#### [Your objective]
Reproduce the listing below character for character; drop every image.

#### [Collected material]
————————
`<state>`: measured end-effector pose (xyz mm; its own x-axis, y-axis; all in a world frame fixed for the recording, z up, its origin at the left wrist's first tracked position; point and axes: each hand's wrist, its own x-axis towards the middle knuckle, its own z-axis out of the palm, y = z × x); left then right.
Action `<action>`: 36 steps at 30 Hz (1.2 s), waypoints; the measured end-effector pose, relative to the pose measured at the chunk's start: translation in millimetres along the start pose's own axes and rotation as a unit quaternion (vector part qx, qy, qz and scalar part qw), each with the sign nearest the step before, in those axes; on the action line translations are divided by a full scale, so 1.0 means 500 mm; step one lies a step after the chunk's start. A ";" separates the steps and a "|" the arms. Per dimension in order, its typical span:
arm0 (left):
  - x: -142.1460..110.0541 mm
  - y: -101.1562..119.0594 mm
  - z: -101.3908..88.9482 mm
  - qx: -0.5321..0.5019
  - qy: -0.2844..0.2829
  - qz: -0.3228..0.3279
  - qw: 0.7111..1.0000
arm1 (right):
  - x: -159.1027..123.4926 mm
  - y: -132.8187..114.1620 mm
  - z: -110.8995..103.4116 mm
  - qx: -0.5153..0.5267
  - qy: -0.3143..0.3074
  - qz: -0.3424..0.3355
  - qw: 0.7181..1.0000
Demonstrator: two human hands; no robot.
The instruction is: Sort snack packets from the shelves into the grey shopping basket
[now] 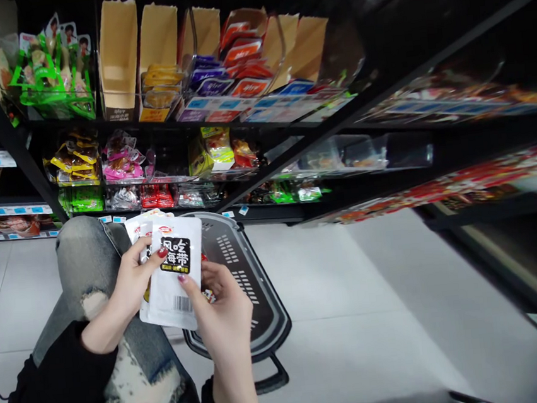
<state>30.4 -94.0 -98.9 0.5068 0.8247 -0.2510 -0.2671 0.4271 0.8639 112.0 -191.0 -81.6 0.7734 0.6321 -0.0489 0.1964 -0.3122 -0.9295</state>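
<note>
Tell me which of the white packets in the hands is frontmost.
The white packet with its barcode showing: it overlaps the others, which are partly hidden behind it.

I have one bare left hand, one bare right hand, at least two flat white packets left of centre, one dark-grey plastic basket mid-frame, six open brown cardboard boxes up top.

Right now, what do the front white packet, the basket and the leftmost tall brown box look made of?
Front white packet: probably plastic or laminate film, smooth satin; thin, with flat edges.
Basket: likely moulded plastic, dull dark grey; rows of slots, rounded rim.
Tall brown box: looks like cardboard, matte; plain tan inside.
</note>
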 end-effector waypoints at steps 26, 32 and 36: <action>0.008 0.000 -0.005 0.021 0.046 0.019 0.999 | -0.013 -0.022 0.002 -0.270 0.025 -0.265 0.925; 0.003 -0.003 -0.002 0.030 0.024 -0.010 0.999 | 0.013 -0.001 -0.040 -0.074 0.002 0.003 0.997; 0.003 -0.004 -0.001 0.017 -0.009 -0.048 0.999 | 0.018 -0.013 -0.043 0.052 -0.034 0.110 0.992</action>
<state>31.4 -93.3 -101.3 0.5440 0.7732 -0.3259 -0.1893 0.4915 0.8501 130.4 -198.5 -68.0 0.7476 0.6045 -0.2751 -0.0382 -0.3744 -0.9265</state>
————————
#### [Expected answer]
`<state>`: measured end-effector pose (xyz mm; its own x-axis, y-axis; all in a world frame fixed for the recording, z up, its origin at the left wrist's first tracked position; point and axes: each hand's wrist, its own x-axis towards the middle knuckle, its own z-axis out of the palm, y = z × x); left then right.
Action `<action>`: 36 steps at 30 Hz (1.2 s), waypoints; the measured end-effector pose, relative to the pose measured at the chunk's start: translation in millimetres along the start pose's own axes and rotation as a unit quaternion (vector part qx, qy, qz and scalar part qw), each with the sign nearest the step before, in those axes; on the action line translations are divided by a full scale, so 1.0 means 500 mm; step one lies a step after the chunk's start. A ";" separates the steps and a "|" the arms. Per dimension in order, its typical span:
arm0 (left):
  - x: -142.1460..110.0541 mm
  - y: -101.1562..119.0594 mm
  - z: -101.3908..88.9482 mm
  - qx: -0.5321..0.5019
  - qy: -0.2844..0.2829
  - qz: -0.3228..0.3279
  - qw: 0.7111..1.0000
arm1 (right):
  - x: -159.1027..123.4926 mm
  - y: -132.8187..114.1620 mm
  - z: -110.8995..103.4116 mm
  - qx: -0.5153..0.5267
  - qy: -0.3143..0.3074
  - qz: -0.3424..0.3355
  - qw: 0.7181..1.0000
Demonstrator: two human hands; no robot.
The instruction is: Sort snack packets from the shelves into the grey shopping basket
[now] 
<state>30.4 -94.0 -98.9 0.5068 0.8247 -0.2510 -0.2671 0.4271 0.8639 112.0 -191.0 -81.6 0.7734 0.6321 -0.0489 0.1964 -0.3122 -0.9295</state>
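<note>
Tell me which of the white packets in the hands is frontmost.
The white packet with its barcode showing: it overlaps the others, which are partly hidden behind it.

I have one bare left hand, one bare right hand, at least two flat white packets left of centre, one dark-grey plastic basket mid-frame, six open brown cardboard boxes up top.

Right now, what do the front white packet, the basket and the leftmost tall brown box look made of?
Front white packet: probably plastic or laminate film, smooth satin; thin, with flat edges.
Basket: likely moulded plastic, dull dark grey; rows of slots, rounded rim.
Tall brown box: looks like cardboard, matte; plain tan inside.
</note>
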 end-effector waypoints at steps 26, 32 and 36: <action>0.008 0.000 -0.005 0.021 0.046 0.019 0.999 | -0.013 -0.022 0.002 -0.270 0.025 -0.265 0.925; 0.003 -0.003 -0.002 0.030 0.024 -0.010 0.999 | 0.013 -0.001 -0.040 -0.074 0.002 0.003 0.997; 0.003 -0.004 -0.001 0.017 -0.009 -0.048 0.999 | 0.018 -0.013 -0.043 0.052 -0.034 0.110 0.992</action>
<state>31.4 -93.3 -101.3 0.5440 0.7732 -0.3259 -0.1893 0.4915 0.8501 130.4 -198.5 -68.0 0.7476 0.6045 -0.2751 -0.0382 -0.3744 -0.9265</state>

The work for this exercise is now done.